Driving Lessons (2006)
Have you ever wondered what else the stars of the Harry Potter series have been in? I sure have, and rented this movie entirely because of that curiosity. It stars Rupert Grint as Ben Marshall, a seventeen-year-old whose life is ordered around by his overly-religious mother (Laura Linney). For the summer, Ben gets a job working for Evie Walton (Julie Walters), an out-of-work, alcoholic actress who needs someone to drive her around to various appointments. Through their spent time together, Ben learns to come into his own and stand up to his domineering, overbearing mother.

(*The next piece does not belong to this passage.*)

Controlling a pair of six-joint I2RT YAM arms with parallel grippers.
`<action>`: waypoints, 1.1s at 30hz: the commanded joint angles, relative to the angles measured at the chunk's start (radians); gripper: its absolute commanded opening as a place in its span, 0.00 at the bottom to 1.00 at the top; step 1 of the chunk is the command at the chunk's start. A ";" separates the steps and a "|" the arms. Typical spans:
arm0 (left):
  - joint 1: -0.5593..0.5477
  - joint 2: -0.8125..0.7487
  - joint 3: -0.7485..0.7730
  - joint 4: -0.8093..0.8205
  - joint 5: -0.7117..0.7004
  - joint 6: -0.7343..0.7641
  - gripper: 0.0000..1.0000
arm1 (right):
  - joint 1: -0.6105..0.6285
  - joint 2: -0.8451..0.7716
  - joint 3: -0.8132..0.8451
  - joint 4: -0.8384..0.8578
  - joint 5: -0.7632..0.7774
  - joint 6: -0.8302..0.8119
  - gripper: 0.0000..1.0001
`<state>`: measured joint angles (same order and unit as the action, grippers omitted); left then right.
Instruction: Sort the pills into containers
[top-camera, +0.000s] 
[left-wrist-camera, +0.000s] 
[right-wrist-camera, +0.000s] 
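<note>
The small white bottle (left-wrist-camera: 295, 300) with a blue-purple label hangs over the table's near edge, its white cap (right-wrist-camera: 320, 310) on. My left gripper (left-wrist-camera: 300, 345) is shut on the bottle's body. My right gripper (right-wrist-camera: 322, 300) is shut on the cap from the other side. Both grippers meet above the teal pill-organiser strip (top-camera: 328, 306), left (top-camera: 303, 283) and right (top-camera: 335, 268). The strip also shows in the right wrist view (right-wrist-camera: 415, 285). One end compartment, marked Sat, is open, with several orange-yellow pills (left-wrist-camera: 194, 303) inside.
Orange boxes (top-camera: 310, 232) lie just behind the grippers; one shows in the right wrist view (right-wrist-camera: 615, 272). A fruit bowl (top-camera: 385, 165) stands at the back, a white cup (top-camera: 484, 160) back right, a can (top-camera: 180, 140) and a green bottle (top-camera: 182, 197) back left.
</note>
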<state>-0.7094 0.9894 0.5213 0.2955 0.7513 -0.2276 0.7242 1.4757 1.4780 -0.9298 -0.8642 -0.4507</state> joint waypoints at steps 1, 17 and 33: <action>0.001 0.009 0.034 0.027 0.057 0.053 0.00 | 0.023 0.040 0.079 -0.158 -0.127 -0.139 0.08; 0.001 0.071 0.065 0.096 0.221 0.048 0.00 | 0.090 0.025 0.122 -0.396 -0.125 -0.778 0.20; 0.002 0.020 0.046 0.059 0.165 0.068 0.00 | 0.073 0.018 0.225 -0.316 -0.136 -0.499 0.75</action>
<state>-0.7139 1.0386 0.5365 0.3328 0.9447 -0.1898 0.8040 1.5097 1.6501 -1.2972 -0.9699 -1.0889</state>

Driving Lessons is, in essence, Harold and Maude with a healthy dose of religious zealotism. Its coming-of-age story is fairly standard, and there’s not a whole lot to speak of for the whole production. There's some family drama, and a marked lack of a manic pixie dream girl, but those are really the only things that stick out in my mind about the film, save for the pretty-looking English backdrops (complete with roundabouts).
A mixture of drama and comedy, Driving Lessons never quite feels like it comes together, and, for me, floats merely in the realm of "mildly entertaining."
Driving Lessons, too, is well-acted throughout. Grint is convincing as an awkward kid who hasn’t quite came into his own, Linney takes one for the team as a despisable, emotionally-unsatisfied family matriarch (though her nastiness feels a bit heavy-handed sometimes), and Walters paints her character with a four-foot-wide brush, character-acting the whole way through, but making Evie the most compelling character in the film as a result.
There was nothing terribly offensive to me about Driving Lessons’ tone like in other films in the genre; it was just dull. Dull in fits, but just generally dull. It’s probably something I would put on as background noise for my indie friend Charlotte, but certainly something I wouldn’t care to watch again on my own time.